Openwrt Linux Uclibc ARM GC issue
Radu
void at null.pt
Wed Jan 10 00:27:47 UTC 2018
On Sunday, 17 December 2017 at 19:05:04 UTC, Joakim wrote:
> On Sunday, 17 December 2017 at 17:12:41 UTC, Radu wrote:
>> On Friday, 15 December 2017 at 14:24:08 UTC, David Nadlinger
>> wrote:
>>> On 15 Dec 2017, at 14:06, Radu via digitalmars-d-ldc wrote:
>>>> When run, I get this error spuriously:
>>>>
>>>> ====================================
>>>> core.exception.AssertError at rt/sections_elf_shared.d(116):
>>>> Assertion failure
>>>> Fatal error in EH code: _Unwind_RaiseException failed with
>>>> reason code: 9
>>>> Aborted (core dumped)
>>>> ====================================
>>>
>>> The assert is inside an invariant which checks that the TLS
>>> information has been extracted successfully. Perhaps uclibc
>>> uses a TLS implementation that is not ABI-compatible with
>>> glibc? (druntime needs to determine the TLS ranges to
>>> register them with the GC, for the main thread as well as
>>> newly spawned ones.)
>>>
>>> Where in the program lifecycle does the error occur? From the
>>> backtrace, it looks like during C runtime startup, in which
>>> case I am not quite seeing the connection to the GC.
>>>
>>> Why unwinding fails is another question, but not one I would
>>> be terribly worried about – it is possible that the error
>>> e.g. just occurs too early for the EH machinery to be
>>> properly set up yet. Other low-level parts of druntime have
>>> been converted to directly abort (e.g. using assert(0))

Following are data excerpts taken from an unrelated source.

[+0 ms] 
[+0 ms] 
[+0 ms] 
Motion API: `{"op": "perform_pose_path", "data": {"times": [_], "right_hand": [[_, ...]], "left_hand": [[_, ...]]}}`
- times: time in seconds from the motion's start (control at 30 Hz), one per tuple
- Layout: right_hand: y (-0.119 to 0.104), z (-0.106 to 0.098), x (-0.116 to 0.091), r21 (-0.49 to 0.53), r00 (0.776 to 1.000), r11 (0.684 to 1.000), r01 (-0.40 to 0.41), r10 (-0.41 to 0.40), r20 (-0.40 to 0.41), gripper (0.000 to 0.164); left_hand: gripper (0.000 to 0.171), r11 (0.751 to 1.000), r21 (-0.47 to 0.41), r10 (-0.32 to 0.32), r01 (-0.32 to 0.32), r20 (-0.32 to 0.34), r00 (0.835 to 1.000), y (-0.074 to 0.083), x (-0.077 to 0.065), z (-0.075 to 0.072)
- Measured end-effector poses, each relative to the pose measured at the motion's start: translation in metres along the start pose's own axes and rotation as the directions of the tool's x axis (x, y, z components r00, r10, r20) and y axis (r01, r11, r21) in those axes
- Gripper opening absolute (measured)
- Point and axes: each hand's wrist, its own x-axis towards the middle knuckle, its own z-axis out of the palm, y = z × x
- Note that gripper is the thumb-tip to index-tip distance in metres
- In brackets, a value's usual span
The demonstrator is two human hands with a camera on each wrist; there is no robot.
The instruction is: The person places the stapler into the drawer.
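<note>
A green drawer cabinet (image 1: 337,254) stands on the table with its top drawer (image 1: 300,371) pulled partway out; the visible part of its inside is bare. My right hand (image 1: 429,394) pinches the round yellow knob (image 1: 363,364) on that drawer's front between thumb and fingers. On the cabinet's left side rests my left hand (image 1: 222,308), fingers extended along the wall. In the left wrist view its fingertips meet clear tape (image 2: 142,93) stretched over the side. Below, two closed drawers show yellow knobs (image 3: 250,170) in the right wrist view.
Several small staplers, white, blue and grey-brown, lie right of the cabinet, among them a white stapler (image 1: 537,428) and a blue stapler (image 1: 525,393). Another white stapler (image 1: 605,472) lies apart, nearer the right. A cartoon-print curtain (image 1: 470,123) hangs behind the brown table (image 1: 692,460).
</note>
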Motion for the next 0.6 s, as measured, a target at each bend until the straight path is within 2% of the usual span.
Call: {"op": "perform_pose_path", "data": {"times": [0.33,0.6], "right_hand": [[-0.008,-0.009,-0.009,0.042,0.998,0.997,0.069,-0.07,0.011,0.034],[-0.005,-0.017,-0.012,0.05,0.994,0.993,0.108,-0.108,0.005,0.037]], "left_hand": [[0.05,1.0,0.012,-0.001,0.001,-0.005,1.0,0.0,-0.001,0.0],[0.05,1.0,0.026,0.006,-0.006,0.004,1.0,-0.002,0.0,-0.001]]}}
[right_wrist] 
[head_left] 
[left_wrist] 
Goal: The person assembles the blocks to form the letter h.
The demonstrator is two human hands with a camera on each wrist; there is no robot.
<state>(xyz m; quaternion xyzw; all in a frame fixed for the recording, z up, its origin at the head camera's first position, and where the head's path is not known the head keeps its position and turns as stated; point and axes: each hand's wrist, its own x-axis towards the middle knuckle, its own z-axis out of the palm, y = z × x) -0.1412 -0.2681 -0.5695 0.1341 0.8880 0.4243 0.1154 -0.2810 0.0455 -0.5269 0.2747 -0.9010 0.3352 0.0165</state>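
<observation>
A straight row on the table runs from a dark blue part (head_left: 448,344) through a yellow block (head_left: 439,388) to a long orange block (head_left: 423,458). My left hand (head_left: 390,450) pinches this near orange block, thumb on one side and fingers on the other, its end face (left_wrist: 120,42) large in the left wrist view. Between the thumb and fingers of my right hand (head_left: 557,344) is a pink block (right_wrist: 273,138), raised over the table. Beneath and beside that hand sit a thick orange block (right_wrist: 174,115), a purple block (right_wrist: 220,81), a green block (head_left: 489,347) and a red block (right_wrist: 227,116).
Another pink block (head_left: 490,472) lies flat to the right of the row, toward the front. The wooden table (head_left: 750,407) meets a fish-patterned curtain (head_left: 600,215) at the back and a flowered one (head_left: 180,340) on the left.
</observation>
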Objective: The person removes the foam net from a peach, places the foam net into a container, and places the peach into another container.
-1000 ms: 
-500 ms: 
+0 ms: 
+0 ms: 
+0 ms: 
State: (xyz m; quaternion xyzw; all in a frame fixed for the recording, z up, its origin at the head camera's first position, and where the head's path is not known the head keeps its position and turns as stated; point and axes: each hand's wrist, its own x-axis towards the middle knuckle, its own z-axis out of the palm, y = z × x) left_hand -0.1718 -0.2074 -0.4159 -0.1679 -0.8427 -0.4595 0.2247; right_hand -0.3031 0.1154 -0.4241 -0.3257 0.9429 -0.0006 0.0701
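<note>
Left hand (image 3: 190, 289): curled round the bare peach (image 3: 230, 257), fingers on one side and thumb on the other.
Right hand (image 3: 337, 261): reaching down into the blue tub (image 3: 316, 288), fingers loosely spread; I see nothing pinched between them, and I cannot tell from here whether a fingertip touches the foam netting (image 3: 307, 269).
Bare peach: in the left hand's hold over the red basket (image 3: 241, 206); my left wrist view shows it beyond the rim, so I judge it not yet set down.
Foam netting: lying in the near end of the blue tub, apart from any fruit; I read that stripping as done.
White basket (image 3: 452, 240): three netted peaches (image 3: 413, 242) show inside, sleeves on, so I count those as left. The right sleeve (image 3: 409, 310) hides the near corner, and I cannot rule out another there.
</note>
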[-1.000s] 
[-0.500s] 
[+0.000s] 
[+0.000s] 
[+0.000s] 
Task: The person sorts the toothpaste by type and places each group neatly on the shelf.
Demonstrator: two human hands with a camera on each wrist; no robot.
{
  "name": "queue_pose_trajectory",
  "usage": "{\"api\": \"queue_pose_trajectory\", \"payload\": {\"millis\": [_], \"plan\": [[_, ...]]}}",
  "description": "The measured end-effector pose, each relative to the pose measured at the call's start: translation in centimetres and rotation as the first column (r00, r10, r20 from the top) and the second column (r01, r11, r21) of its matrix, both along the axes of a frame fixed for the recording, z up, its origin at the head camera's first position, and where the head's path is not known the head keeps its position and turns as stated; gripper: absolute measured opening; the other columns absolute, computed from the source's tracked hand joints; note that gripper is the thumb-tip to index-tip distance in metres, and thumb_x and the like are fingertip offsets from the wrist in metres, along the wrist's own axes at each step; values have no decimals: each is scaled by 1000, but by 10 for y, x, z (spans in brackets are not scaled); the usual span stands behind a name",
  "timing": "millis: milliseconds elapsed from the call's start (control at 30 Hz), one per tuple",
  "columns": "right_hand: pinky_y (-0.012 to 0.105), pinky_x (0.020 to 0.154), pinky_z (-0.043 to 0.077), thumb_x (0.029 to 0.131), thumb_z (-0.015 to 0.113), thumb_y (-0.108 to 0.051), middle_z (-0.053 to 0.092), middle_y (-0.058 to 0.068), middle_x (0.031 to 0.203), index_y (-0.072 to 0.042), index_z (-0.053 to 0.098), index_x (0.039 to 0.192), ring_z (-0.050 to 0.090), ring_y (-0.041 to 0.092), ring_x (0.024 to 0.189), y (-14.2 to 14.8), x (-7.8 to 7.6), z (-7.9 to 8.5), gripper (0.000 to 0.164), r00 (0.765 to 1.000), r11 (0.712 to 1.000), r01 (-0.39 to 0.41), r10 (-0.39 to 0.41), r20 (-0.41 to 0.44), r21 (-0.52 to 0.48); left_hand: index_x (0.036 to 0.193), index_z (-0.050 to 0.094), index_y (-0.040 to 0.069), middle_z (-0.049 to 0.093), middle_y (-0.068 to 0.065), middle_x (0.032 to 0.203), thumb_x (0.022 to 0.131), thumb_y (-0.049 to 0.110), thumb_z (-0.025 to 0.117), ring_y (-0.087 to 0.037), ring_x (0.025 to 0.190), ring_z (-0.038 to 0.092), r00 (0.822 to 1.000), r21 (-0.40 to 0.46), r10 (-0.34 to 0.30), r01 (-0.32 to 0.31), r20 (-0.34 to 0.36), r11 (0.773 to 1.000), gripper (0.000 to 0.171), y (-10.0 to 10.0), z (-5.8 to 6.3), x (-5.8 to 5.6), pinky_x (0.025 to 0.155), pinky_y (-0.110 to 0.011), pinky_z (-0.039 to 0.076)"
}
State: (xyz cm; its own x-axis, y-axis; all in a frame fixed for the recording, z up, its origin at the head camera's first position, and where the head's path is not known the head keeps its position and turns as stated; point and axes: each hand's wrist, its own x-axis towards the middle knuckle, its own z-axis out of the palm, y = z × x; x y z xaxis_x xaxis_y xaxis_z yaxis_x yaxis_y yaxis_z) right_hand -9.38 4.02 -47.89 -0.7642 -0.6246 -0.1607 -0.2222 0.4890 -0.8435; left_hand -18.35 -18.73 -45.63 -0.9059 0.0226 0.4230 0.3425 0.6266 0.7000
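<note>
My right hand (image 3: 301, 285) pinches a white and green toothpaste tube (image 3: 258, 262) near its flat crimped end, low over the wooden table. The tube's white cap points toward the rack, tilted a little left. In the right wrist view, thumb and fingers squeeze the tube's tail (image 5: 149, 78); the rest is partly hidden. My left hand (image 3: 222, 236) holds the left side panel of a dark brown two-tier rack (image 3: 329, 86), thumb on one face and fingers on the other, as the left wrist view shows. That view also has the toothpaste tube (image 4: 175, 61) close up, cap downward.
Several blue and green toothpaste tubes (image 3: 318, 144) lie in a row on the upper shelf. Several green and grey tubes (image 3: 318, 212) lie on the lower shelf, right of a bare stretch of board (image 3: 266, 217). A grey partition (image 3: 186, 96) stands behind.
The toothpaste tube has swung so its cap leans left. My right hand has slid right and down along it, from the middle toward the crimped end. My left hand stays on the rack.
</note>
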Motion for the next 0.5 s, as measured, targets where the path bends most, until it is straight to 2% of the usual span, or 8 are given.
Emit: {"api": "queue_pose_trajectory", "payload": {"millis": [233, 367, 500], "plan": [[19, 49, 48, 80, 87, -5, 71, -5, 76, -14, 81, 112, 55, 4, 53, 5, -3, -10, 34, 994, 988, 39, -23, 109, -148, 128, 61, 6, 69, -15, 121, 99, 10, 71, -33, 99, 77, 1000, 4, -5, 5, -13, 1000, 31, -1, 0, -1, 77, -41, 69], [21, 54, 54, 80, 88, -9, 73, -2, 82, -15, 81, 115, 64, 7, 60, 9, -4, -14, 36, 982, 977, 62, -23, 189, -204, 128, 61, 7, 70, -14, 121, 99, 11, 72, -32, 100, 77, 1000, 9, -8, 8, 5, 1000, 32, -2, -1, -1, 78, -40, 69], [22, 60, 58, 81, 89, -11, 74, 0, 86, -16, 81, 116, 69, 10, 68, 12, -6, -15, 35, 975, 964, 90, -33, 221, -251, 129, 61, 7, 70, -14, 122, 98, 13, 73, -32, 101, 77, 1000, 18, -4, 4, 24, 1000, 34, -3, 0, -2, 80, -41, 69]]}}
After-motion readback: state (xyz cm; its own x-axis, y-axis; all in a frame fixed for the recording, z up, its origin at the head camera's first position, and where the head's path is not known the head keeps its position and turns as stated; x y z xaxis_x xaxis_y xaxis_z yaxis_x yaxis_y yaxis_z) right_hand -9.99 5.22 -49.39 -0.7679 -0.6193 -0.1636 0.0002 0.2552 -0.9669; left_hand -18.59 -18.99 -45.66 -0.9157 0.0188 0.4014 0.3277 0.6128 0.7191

>>> instead. In fact, I am about to overhaul sections_elf_shared
>>> in that respect anyway to improve error reporting when mixing
>>> shared and non-shared builds.
>>>
>>> — David
>>
>> My various attempts on getting it to run behaved very erratic.
>> So I changed the parameters for cross compile, basically I
>> removed all architecture specifics leaving only
>> `-mtriple=arm-linux-gnueabihf`, and `-mfloat-abi=hard` on C
>> side.
>>
>> My testing hardware is a ARM Cortex-A7,
>> http://linux-sunxi.org/A33
>
> I believe that triple defaults to ARMv5, are you sure your
> Openwrt kernel is built for ARMv7? Try running uname -m on the
> device to check. For example, most low- to mid-level
> smartphones these days ship with ARMv8 chips but the kernel is
> only built for 32-bit ARMv7, so they can only run 32-bit apps.
>
>> With the compiler switches changed I could run my test program
>> and try the druntime test runner (albeit with some changes on
>> math and stdio to get it linking):
>>
>> ./druntime-test-runner
>> 0.000s PASS release32 core.atomic
>> 0.000s PASS release32 core.bitop
>> 0.000s PASS release32 core.checkedint
>> 0.005s PASS release32 core.demangle
>> 0.000s PASS release32 core.exception
>> 0.002s PASS release32 core.internal.arrayop
>> 0.000s PASS release32 core.internal.convert
>> 0.000s PASS release32 core.internal.hash
>> 0.000s PASS release32 core.internal.string
>> 0.000s PASS release32 core.math
>> 0.000s PASS release32 core.memory
>> 0.002s PASS release32 core.sync.barrier
>> 0.015s PASS release32 core.sync.condition
>> 0.000s PASS release32 core.sync.config
>> 0.016s PASS release32 core.sync.mutex
>> 0.016s PASS release32 core.sync.rwmutex
>> 0.002s PASS release32 core.sync.semaphore
>> Segmentation fault (core dumped)
>>
>> The seg fault is from core.thread:1351
>>
>> unittest
>> {
>> auto t1 = new Thread({
>> foreach (_; 0 .. 20)
>> Thread.getAll;
>> }).start;
>> auto t2 = new Thread({
>> foreach (_; 0 .. 20)
>> GC.collect; // this seg faults
>> }).start;
>> t1.join();
>> t2.join();
>> }
>>
>> Calling GC.collect from the main thread doesn't seg fault.
>
> Try running core.thread alone and see if it makes a difference,
> ./druntime-test-runner core.thread, as I've sometimes seen
> tested modules interfere with each other. I see that there are
> a few places where Glibc is assumed in core.thread, make sure
> those are right on Uclibc too:
>
> https://github.com/ldc-developers/druntime/blob/ldc-v1.6.0/src/core/thread.d#L3301
> https://github.com/ldc-developers/druntime/blob/ldc-v1.6.0/src/core/thread.d#L3410
>
> You can also try skipping those tests that segfault for now and
> make sure everything else works, by adding something like
> version(skip) before that failing unittest block, so you know
> the extent of the test problems.
>
>> Core dump is not very helpful - stack is garbage, but running
>> with gdbserver a minimal program with the unit test I can see
>> this:
>>
>> Thread 1 "test" received signal SIGUSR1, User defined signal 1.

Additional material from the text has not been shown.